Written in response to: "Write a story in which two (or more) characters want the same thing — but for very different reasons." as part of The Lie They Believe with Abbie Emmons.

We both came back for the same thing. That’s where the problem started.

It sounded simple when we said it out loud.

Closure.

A clean word. A contained word. The kind people use when they want to believe endings can be arranged into something manageable.

But even then, I think we both knew we were lying—just not about what we wanted.

About why.

I almost didn’t come.

That would have made more sense.

I sat in my car longer than I needed to, watching the house as if it might change under observation. As if something about it would soften. Explain itself. Become less recognizable.

It didn’t.

Places like this don’t adjust to who you’ve become.

They wait.

For you to remember who you were.

My hand stayed on the steering wheel, not because I didn’t know what I was doing—but because I did.

Coming back wasn’t about distance.

It was about exposure.

Because no matter how much I had changed, this place still held a version of me that didn’t leave when she should have.

And I didn’t know yet if she was still accessible.

That was the risk.

Not him.

Not the past.

Me.

The house hadn’t changed.

That was the first thing I noticed. Not the paint or the structure—but the feeling. The same quiet density in the air, like the walls had absorbed too much and decided to keep it.

“You came,” he said.

I stood just inside the doorway—not far enough in to belong, not far enough out to leave without it looking like retreat.

“I said I would.”

He watched me a moment too long, measuring something he didn’t yet understand.

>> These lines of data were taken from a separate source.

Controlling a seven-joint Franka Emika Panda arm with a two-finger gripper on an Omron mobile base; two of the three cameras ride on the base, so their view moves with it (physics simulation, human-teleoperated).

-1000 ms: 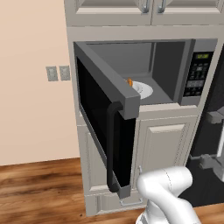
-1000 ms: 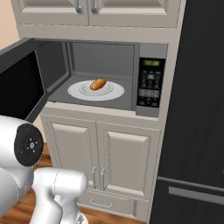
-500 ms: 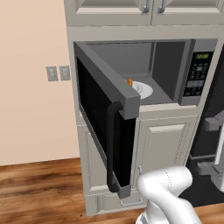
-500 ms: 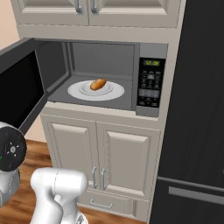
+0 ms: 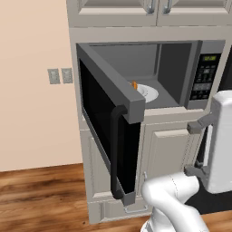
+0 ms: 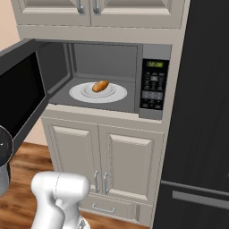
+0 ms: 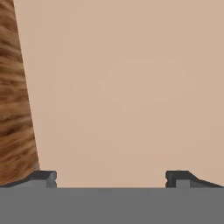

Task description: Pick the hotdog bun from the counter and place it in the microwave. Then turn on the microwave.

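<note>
hotdog bun (image 6: 100, 86): lies on the white plate (image 6: 120, 94) inside the microwave (image 6: 154, 87), near the middle of the plate; from the left base view only its orange end (image 5: 134, 84) peeks past the door's corner. Same spot as a second ago.
microwave door (image 5: 111, 136): swung wide open toward the left, black bar handle (image 5: 116, 154) facing outward; unchanged from the earlier frames.
keypad (image 6: 153, 89): to the right of the cavity, green display lit at its top.
tool (image 7: 111, 178): fingertips spread wide apart, nothing between them; it faces a plain beige wall (image 7: 131, 87) with wood floor (image 7: 15, 96) along one side.
arm: in the right base view its dark joint has dropped to the left edge; in the left base view a white link has come in at the right edge.
cabinets (image 6: 107, 161): pale doors below the microwave, closed.
</note>
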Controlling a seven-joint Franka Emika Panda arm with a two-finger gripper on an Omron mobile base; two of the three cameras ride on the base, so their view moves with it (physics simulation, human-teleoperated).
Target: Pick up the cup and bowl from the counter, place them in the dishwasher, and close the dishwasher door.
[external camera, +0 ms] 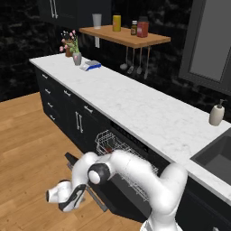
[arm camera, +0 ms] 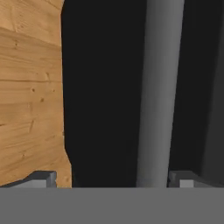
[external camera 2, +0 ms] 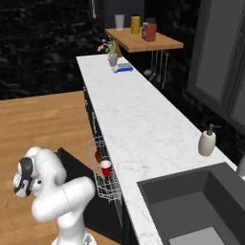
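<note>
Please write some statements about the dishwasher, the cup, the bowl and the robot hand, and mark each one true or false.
1. The red cup stands on the counter. False: it sits in the wire rack of the dishwasher.
2. The bowl lies in the rack beside the cup. True.
3. The dishwasher door is closed. False: it hangs open, with the rack pulled out.
4. The gripper is low, near the edge of the open door. True.
5. The jaws hold the cup. False: they stand open and empty, on either side of the door's grey handle bar.
</note>
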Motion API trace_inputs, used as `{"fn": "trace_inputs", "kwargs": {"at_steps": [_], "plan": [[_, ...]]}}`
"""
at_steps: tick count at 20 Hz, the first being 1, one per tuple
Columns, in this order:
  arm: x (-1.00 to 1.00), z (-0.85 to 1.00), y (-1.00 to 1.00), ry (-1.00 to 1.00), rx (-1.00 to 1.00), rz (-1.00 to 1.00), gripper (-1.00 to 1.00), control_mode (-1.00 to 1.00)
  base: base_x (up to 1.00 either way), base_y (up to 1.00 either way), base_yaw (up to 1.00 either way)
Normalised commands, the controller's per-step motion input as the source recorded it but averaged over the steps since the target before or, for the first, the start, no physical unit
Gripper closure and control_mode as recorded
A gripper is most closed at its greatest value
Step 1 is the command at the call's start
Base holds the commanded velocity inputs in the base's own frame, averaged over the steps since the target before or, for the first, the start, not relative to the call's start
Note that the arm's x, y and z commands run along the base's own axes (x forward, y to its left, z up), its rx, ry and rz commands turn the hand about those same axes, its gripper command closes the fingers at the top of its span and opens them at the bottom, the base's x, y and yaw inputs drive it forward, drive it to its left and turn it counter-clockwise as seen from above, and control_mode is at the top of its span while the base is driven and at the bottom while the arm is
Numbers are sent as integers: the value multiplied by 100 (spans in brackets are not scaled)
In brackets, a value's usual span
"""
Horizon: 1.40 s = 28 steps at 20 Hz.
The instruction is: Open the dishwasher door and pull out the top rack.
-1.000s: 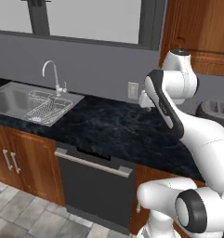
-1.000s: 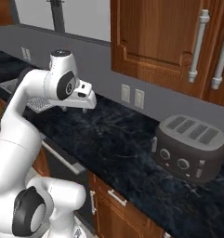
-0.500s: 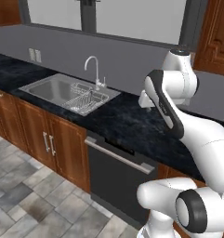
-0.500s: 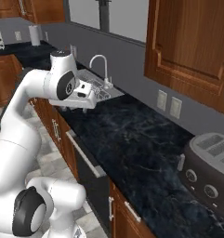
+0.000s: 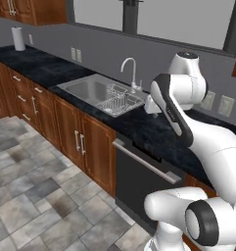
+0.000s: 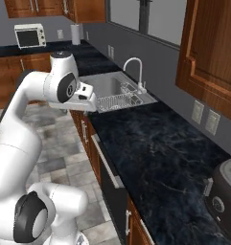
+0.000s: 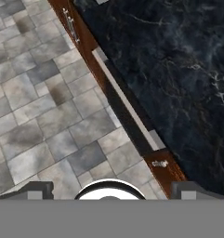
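- Two-finger gripper (image 7: 108,189) of the white arm: raised above the counter edge, facing down; the dark finger tips stand well apart with nothing between them, so the jaws are spread and empty.
- Black marbled stone countertop (image 7: 178,69): directly below the hand, running beside the grey tiled floor (image 7: 34,116).
- Flat dark grey-black dishwasher door (image 5: 139,184): set under the counter between brown wooden cabinet doors (image 5: 82,147); upright and closed, flush with the cabinet fronts.
- Long horizontal silver bar handle (image 7: 125,100): along the door's top edge, just under the counter lip, well below the gripper and untouched.
- Top rack of wire grid: inside the closed dishwasher, hidden.
- Steel sink basin with small wire dish rack (image 5: 114,102) and curved silver tap (image 5: 130,71): on the counter beside the dishwasher; no part of the task.
- Step in hand, as judged: approach only; neither opening nor pulling has begun.
- Next move, as judged: lower the hand past the counter edge, line the open fingers across the bar, close on it, then draw outward and down.
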Motion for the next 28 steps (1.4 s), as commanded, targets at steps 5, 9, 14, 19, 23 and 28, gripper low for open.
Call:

“You don’t have to stand there,” he said.

“I’m not standing here for you.”

It wasn’t sharp.

Just accurate.

That seemed to land harder.

We moved into the living room without speaking, both of us careful in the same way—as if too much noise would disturb something we weren’t ready to face.

“I didn’t think you’d actually come back,” he said.

“I didn’t think you would either.”

That part was true.

We had both left this place with enough certainty to build new lives around never returning.

And yet—

Here we were.

Same space. Same intention.

Different reasons.

“I just want to get this over with,” he said.

There it was.

The shared language.

Closure.

I nodded. “Me too.”

But even as I said it, the difference had already settled between us.

Because when I said it, I meant:

I want to leave without carrying this anymore.

And when he said it, he meant:

I want to leave knowing I wasn’t the one who lost.

We went upstairs.

Neither of us suggested it. We just moved—as if the past still had authority over direction.

The room felt smaller.

Or maybe it was just more honest.

The window still faced the same way. The light still entered without preference—flat, exposing, uninterested in interpretation.

“I used to think about this room,” he said.

I didn’t ask what he meant. People rarely think about places for the reasons they claim.

“Why?” I asked anyway.

He shrugged. “Because it mattered.”

I looked around.

It had.

Just not in a way that required my return.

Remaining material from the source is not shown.